Abstract
Today, cancer treatments and the resultant illness experience is rapidly changing. In the early 2000’s breakthroughs in cancer biology and technology allowed the detection of molecular tumor characteristics promoting cancer growth, metastasis and cell immortality. These discoveries prompted the development of oral drugs specifically designed to block these targets. These oral targeted medications are ‘cytostatic’ as the disease remains in ‘stasis’ and does not grow or advance. As a result, advanced cancers that were formerly rapid death sentences are now treated with agents so effective that people are living for years with stable advanced cancers. Survivorship is commonly interpreted to define a state of being for individuals cured of early stage or localized cancers, commonly treated with surgery, chemotherapy and/or radiation. For those living with incurable chronic cancer, the cancer ‘battle’ is different from that of curable individuals. Targeted therapies continue until diagnostic imaging or bloodwork demonstrates the cancer is becoming resistant. Accordingly, incurable chronic cancer and evolving physical effects of the disease remain powerfully omnipresent for the remainder of the individual’s life. The aim of this research is to explore the day-to-day experiences of people living with advanced chronic cancers while being treated with self-administered oral targeted therapies. We will collect data through both qualitative interviews and arts-based methods. Semi structured in-depth interviews will explore people’s experiences of living with advanced cancers and receiving targeted therapies. The LIVinG with chrONIc cancEr treatments (LONGEVITI) study will enhance our understanding of the experiences of individuals self-managing advanced cancer with targeted medications. It will also assess the acceptability of innovative research methodologies. Ultimately, the goal is to advanced knowledge about this new and complex chronic disease among patients, healthcare providers and the general public.
Keywords
Today, cancer treatments and the resultant illness experience is rapidly changing. In the early 2000’s breakthroughs in cancer biology and technology allowed the detection of molecular tumor characteristics promoting cancer growth, metastasis and cell immortality (Hanahan, 2022).

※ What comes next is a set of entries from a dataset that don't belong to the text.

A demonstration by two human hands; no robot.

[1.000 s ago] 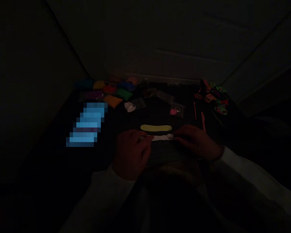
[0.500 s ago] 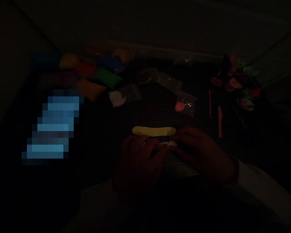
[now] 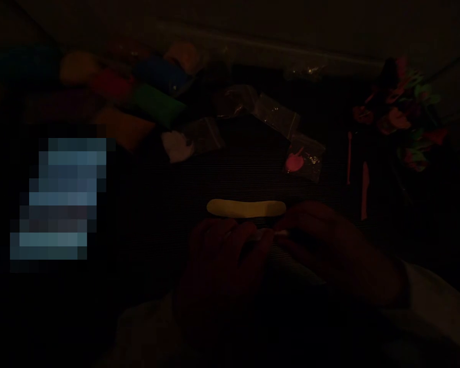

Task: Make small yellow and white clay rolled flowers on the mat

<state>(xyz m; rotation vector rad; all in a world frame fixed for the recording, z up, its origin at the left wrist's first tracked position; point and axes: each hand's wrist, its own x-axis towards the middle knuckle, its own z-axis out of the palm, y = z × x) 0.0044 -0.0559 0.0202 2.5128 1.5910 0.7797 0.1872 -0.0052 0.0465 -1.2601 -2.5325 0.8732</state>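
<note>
The scene is very dark. A flattened yellow strip of what looks like modelling clay (image 3: 245,208) lies sideways on the dark tabletop. Just in front of it, a thin white piece of clay (image 3: 257,235) runs between my hands. My left hand (image 3: 224,266) is closed on the white piece, its fingers bent over it and thumb pressing from below. The far end sits pinched between the thumb and fingers of my right hand (image 3: 337,245), where only a small pale tip shows. Most of the white piece is hidden by my fingers.
Coloured clay packs, including a green one (image 3: 159,105), lie at back left. Clear bags hold white clay (image 3: 178,146) and pink clay (image 3: 294,161). Two pink tools, one a knife (image 3: 364,191), lie right of them, near clay flowers (image 3: 400,117). A pixelated bright screen (image 3: 63,197) is at left.
The picture is darker and the view has shifted closer. My right fingertips now cover more of the white piece's end. The yellow strip seems to lie in the same place.
</note>
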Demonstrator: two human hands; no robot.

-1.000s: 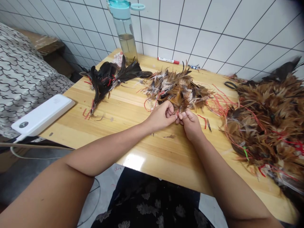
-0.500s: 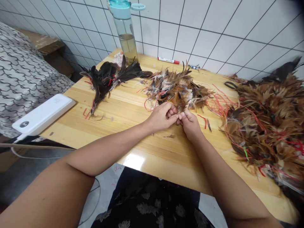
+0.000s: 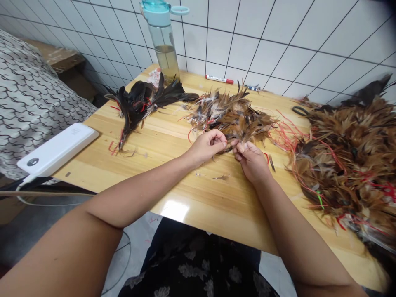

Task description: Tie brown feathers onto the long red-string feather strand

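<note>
Left hand (image 3: pixel 208 145), grip unclear, has parted from right hand (image 3: pixel 253 160) pinching feathers (image 3: pixel 245 130) over table (image 3: pixel 198 196) by tiled wall (image 3: pixel 253 24).

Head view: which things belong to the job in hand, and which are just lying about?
Likely part of the job:
brown feathers, apparently pinched by the right hand, left hand close by
red threads
black feathers

Likely just lying about:
bottle
red-capped marker
white device
</note>
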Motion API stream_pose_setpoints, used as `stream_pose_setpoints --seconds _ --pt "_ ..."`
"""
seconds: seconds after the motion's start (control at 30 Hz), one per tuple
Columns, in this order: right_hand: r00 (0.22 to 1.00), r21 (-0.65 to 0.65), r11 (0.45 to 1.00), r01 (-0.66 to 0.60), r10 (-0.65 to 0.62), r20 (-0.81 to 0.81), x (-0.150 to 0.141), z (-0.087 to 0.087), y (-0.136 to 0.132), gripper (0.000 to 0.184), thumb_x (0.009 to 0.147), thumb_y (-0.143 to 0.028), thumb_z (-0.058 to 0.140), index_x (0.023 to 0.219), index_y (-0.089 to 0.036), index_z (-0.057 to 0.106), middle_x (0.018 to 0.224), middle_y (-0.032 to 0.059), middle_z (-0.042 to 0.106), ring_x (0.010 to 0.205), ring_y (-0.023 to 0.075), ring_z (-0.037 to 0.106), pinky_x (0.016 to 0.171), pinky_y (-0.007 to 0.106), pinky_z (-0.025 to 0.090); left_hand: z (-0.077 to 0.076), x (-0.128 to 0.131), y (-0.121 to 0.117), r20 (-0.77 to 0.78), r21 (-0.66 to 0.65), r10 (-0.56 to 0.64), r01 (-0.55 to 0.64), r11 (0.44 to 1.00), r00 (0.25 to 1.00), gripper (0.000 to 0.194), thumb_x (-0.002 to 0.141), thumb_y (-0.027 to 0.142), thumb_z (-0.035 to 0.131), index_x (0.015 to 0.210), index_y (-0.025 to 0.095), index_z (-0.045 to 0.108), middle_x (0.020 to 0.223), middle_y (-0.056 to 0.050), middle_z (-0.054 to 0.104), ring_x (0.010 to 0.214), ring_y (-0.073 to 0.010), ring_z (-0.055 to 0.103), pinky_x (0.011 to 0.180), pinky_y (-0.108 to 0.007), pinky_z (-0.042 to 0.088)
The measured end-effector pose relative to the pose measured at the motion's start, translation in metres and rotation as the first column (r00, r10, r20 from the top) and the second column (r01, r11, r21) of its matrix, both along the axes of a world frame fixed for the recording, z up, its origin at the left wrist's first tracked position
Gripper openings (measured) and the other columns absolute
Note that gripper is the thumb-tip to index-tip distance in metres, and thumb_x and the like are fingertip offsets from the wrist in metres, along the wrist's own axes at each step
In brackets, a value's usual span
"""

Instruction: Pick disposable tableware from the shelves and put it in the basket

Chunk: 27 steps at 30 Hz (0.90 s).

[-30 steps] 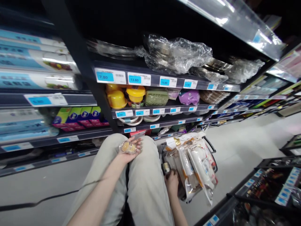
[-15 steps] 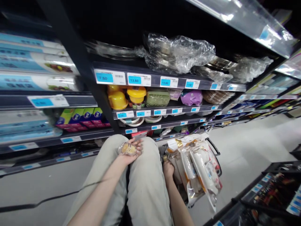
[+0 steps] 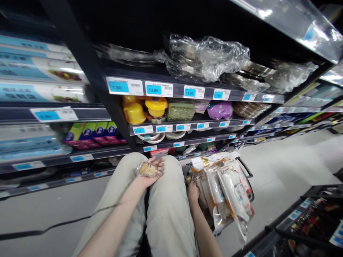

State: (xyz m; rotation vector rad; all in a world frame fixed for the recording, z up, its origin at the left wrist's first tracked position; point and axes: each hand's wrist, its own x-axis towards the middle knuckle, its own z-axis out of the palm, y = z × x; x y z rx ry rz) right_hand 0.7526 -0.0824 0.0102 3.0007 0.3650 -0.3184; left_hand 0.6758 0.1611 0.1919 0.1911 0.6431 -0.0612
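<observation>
Over my knees, my left hand (image 3: 152, 171) is turned palm up, its fingers curled round a small clear glass cup (image 3: 147, 169) that looks yellowish inside. On the right, my right hand (image 3: 193, 192) is closed at the near side of a basket (image 3: 248, 170); what its fingers hold, if anything, is hidden. Beside that hand, white plastic packages (image 3: 233, 189) with orange edges fill the basket and stick out above it.
Ahead stands a dark shelf unit with price tags (image 3: 159, 89). It carries plastic-wrapped metalware (image 3: 206, 57), yellow containers (image 3: 156, 107), a green box (image 3: 180, 110) and a purple item (image 3: 220, 110). Rolls (image 3: 40, 91) lie at left; another rack (image 3: 308, 217) stands lower right.
The view has shifted slightly. My left hand still holds the glass cup over my knees, and my right hand stays by the packages, slightly lower.
</observation>
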Motion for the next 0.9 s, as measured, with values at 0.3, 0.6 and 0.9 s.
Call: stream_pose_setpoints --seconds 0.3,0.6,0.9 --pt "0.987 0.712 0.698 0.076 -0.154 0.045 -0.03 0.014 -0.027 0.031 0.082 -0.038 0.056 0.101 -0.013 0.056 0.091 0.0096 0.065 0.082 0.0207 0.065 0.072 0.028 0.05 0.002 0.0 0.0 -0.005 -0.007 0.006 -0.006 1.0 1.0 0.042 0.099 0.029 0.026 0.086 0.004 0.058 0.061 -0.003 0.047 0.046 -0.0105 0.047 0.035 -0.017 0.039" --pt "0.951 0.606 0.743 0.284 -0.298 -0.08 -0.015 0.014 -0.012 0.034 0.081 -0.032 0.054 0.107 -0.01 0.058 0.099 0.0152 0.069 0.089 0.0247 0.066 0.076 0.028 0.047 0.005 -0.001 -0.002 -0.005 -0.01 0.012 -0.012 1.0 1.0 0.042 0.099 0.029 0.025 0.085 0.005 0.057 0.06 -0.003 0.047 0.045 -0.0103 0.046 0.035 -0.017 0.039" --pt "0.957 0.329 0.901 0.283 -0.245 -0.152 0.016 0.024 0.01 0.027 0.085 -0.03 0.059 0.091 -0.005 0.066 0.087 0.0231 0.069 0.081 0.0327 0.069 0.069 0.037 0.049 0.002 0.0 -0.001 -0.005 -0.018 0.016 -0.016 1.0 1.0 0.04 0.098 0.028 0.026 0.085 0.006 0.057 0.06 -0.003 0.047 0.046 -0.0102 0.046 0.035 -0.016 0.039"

These discoveries prompted the development of oral drugs specifically designed to block these targets. These oral ‘targeted’ medications are ‘cytostatic’ as the disease remains in ‘stasis’ and does not grow or advance. As a result, advanced cancers that were formerly rapid death sentences are now treated agents so effective that people are living for years with stable advanced cancer (Pituskin, 2022). For example, in chronic lymphocytic leukemia, oral targeted medications prevent disease progression rates to 78% versus 25% (Burger, 2019). Metastatic lung cancer was formerly considered a rapid death sentence, but now with targeted medications tumors stop advancing approximately 90% of the time (Bethune et al., 2010). In metastatic breast cancer, the addition of targeted medications more than doubles the time it takes for tumors to start re-growth (Rugo et al., 2019). As a result of these successes, advanced cancers are now becoming chronic diseases necessitating new forms of management and frameworks of survivorship by patients, families, and healthcare teams.

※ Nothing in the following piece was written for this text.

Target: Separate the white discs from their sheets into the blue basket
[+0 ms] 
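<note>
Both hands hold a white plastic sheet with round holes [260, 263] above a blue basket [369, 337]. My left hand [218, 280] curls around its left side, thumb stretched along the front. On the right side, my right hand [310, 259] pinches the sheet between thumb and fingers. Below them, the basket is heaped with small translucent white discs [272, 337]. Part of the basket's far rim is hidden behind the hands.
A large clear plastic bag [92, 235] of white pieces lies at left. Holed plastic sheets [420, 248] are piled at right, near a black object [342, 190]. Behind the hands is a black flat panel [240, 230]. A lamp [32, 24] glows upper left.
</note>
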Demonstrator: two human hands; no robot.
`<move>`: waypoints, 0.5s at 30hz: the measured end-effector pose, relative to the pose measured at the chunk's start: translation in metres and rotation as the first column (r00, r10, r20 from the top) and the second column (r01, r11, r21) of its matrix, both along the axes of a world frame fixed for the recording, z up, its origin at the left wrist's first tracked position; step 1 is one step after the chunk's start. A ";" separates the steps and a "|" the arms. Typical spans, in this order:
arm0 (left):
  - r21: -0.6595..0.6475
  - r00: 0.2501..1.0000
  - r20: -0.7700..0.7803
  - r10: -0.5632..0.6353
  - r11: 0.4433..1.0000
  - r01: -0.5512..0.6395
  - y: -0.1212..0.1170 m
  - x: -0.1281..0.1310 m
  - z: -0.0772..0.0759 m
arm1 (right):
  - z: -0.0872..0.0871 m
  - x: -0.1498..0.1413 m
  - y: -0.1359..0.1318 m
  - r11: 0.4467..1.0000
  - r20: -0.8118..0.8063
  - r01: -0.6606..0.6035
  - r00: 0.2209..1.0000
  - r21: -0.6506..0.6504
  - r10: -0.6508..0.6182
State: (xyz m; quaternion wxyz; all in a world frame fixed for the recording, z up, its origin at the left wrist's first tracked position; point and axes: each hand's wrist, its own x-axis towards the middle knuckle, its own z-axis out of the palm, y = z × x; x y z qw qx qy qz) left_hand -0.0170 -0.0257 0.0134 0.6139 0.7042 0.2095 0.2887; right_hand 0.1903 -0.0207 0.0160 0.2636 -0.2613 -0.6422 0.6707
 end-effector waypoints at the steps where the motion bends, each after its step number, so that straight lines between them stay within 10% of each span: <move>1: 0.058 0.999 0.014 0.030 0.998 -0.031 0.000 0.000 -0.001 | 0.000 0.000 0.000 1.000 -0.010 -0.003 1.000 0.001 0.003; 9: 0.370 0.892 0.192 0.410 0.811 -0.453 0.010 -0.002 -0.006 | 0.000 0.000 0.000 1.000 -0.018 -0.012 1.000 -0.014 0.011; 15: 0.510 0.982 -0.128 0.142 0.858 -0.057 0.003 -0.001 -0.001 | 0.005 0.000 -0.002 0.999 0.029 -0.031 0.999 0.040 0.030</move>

New Problems, New Solutions
Similar to other chronic diseases, advanced cancers are not curable but instead require ongoing management of symptoms and treatment. With targeted therapy, the individual patient is solely responsible for medication management (inclusive of scheduling of doses, fed/unfed state to facilitate absorption, potential drug interactions, blood sample scheduling at community laboratories and organizing virtual appointments) alongside symptom monitoring and recognition of evolving mild, moderate or severe health situations (Burger, 2019; Heng et al., 2010). Targeted therapy pills are taken once or twice per day in 3 to 4-week ‘cycles’, with diagnostic imaging (CT [computed tomography] or nuclear bone scans) or bloodwork performed every 4-6 cycles to evaluate disease stability (Johnston et al., 2019; Moulson et al., 2024; Rugo et al., 2019).

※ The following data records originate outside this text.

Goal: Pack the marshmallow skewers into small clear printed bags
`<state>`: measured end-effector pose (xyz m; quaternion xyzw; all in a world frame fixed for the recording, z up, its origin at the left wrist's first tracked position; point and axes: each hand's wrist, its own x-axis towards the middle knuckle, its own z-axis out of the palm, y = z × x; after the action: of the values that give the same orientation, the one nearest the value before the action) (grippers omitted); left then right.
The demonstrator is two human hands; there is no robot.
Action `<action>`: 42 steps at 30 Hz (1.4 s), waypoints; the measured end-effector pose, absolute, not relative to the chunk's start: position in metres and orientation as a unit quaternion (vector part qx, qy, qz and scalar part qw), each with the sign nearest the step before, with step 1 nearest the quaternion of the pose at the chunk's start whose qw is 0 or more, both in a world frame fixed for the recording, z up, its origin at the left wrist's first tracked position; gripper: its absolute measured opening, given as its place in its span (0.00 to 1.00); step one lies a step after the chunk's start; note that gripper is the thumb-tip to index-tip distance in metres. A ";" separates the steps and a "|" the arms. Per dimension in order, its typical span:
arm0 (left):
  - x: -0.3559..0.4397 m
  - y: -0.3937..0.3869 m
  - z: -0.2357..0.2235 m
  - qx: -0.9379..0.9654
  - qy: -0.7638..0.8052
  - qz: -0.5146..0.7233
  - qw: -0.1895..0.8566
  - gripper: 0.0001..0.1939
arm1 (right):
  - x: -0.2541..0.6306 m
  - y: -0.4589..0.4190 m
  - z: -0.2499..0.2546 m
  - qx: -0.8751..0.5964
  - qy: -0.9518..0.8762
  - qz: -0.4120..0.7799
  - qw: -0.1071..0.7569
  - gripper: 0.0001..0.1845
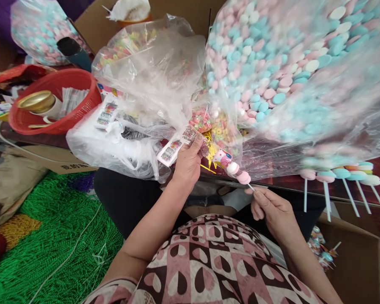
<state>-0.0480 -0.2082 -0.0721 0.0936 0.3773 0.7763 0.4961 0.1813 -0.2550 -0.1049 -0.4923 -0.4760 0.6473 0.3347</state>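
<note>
My left hand is closed in a pinch on a printed sticker strip beside a clear bag of small colourful candy rings. My right hand is closed round the thin white stick of a candy skewer, whose pink and white marshmallow pieces point up toward the candy-ring bag. Both hands work above my lap at the table's front edge.
A huge clear bag of pink, blue and white marshmallows fills the right. Finished skewers lie along the table edge. A red basket with a gold lid stands left, crumpled plastic bags in the middle, a green mat below.
</note>
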 end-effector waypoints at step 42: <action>-0.041 -0.213 -0.084 0.189 0.441 0.771 0.419 0.14 | 0.162 -0.256 -0.113 -0.484 -0.605 0.527 0.350 0.10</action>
<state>-0.0406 -0.2133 -0.0845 0.1887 0.4409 0.7710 0.4190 0.1625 -0.2555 -0.1128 -0.4840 -0.6049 0.5269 0.3497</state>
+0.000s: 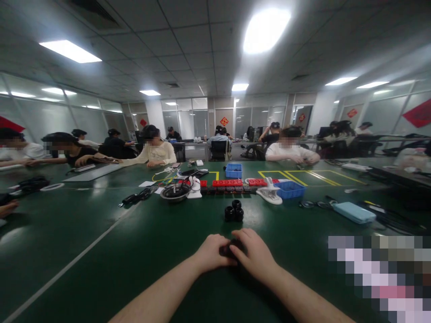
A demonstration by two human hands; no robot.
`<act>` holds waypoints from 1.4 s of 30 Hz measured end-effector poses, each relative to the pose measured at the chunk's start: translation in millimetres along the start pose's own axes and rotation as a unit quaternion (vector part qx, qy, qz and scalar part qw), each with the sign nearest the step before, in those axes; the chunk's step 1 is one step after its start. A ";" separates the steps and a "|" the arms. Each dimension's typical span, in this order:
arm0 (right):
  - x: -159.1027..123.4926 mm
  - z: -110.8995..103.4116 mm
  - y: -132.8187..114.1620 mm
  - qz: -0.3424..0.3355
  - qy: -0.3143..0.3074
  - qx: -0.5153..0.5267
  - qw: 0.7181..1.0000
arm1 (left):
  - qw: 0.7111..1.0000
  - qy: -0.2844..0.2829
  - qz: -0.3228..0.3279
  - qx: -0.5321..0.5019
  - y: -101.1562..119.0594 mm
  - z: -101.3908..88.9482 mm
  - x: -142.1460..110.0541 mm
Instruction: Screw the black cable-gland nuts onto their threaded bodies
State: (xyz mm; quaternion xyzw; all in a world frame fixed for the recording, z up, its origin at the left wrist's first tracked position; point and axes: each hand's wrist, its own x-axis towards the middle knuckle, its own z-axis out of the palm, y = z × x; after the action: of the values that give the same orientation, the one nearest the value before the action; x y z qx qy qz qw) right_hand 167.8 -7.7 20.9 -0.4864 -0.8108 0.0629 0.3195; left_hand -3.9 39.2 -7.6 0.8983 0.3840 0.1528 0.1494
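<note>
Over the green tabletop (168, 251), my left hand (213, 252) and my right hand (254, 253) come together around a small dark rounded piece (232, 248). Both hands have their fingers curled on it, and they cover most of its shape. Just beyond my fingertips stands a small cluster of glossy black rounded pieces (234, 211), with one resting on top of the others. Whether the held piece is of the same kind I cannot tell.
Farther back stand a row of red and black blocks (229, 186), white stands (270, 192), a metal bowl (175, 192) and blue bins (291, 189). A light blue box (354, 212) and black cables lie right. Several people sit around.
</note>
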 end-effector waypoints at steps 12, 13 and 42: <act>0.9 2.1 0.5 -0.020 -0.017 -0.065 0.998 | 1.000 0.018 -0.004 -0.016 2.2 1.3 1.2; 1.2 1.5 0.6 -0.020 -0.019 -0.062 0.998 | 1.000 0.020 -0.002 -0.014 3.0 0.9 1.2; 1.4 -0.4 -2.6 0.009 -0.035 -0.083 0.996 | 1.000 0.003 -0.001 0.005 1.5 1.8 1.6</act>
State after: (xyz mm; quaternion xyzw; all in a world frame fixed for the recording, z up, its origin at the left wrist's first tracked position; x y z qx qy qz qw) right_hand 165.6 -7.9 22.9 -0.5156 -0.8198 0.0154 0.2487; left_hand -1.1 39.2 -8.4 0.8981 0.3860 0.1537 0.1441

Although the side effects of targeted medications are not as debilitating as those experienced with traditional chemotherapy agents, they are not without considerable risk requiring daily monitoring, symptom recognition and potentially urgent intervention by the patient. Prevalence of side effects commonly increases the longer an individual is exposed (Pituskin, 2022). In addition to medication side effects, patients often experience symptoms associated with advanced cancer, including pain, shortness of breath, nausea, fatigue, sleep disturbances, weight loss and physical deconditioning which may be progress and negatively impact the ability to perform essential activities of daily living (Pituskin, 2022).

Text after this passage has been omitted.